A quebra de sigilo bancário ainda mostrou que, enquanto esteve lotada no gabinete de Azeredo, Lídia, depois de receber salário, fazia saques de altos valores. Para o MP, isso significa que ela repassava parte dos ganhos para "terceira pessoa", a exemplo do que já ocorrera no caso de Miguelina.
– Lídia vivia modicamente, uma pessoa sem patrimônio e com hábitos modestos, até no modo de vestir. Tudo indica que sacava e repassava a maior parte dos valores que recebia – diz a promotora que comandou a investigação, Martha Weiss Jung.
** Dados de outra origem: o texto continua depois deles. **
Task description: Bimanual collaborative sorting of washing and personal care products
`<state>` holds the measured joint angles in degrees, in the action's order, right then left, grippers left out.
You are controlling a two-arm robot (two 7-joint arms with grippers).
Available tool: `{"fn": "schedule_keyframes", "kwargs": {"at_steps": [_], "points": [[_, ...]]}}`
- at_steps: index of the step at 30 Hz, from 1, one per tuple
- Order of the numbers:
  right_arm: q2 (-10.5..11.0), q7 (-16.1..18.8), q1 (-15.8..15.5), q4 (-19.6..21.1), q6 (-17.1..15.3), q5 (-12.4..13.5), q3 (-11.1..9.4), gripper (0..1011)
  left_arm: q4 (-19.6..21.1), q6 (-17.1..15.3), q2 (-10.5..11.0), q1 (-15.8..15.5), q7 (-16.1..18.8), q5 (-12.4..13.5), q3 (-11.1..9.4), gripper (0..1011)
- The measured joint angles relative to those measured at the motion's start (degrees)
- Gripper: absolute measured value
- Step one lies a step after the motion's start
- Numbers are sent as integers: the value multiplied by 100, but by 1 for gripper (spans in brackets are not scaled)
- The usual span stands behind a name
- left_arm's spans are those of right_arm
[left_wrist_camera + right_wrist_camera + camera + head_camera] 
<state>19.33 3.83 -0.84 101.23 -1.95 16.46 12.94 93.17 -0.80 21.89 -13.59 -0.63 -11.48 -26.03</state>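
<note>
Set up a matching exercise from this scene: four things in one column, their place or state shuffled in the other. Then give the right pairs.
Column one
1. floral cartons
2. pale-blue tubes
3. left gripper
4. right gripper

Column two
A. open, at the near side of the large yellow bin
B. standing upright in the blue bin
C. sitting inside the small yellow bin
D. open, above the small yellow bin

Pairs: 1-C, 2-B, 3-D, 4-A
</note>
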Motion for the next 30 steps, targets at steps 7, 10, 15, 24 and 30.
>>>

Conforme a ação, Azeredo e Heck praticaram atos de improbidade por terem atestado 100% da efetividade de Lídia sem que ela cumprisse todo o expediente. O MP também pede na ação a devolução de R$ 81 mil, valor atualizado do que foi pago a Lídia sem ela ter trabalhado.
Promotoria cassou valor incorporado
Em outubro de 2012, o Ministério Público já havia ingressado com outra ação relacionada a Lídia Rosa Schons, pedindo a cassação do valor da função gratificada (FG) que ela havia incorporado na aposentadoria.
A Justiça aceitou e determinou, em decisão liminar, que Lídia deixasse de receber R$ 11,2 mil.
O pedido do MP ocorreu por entender que foi irregular a concessão de uma das mais altas FGs do parlamento para uma servidora que trabalhava como recepcionista e que estava sob suspeita de não cumprir jornada integral.
A investigação concluída nesta semana comprovou que Lídia descumpria a jornada e, mesmo assim, tinha a efetividade atestada por superiores. Na ação de 2012, que tramita na 5ª Vara da Fazenda Pública, o MP também pediu a devolução de R$ 149 mil que ela teria recebido indevidamente.
Na mesma ação, a Promotoria de Defesa do Patrimônio Público pediu para ser declarado nulo o ato do Legislativo que permitiu que fosse incorporada à aposentadoria de Lídia de 100% da FG. Ainda não houve decisão. O processo está em fase de instrução.
Contrapontos
O que diz João Elias Bragatto, advogado de Lídia Rosa Schons - "Não vou me manifestar antes de verificar se o assunto está sob sigilo."
O que diz Paulo Azeredo, atual prefeito de Montenegro - "Ela cumpria as oito horas, até mais, como todos funcionários. Um assessor de parlamentar trabalha muitas vezes em horários e turnos diversos. Ela fazia trabalho interno e externo. No momento em que foi feita a tomada de imagens, em parte ela estava de férias. Mesmo em férias ela ia trabalhar. Os meus funcionários trabalhavam oito horas ou até mais."
ZH deixou recado com a secretária pessoal de Miguelina Vecchio e no celular, mas não obteve retorno. José Renato Heck não quis se manifestar sobre a ação do mp.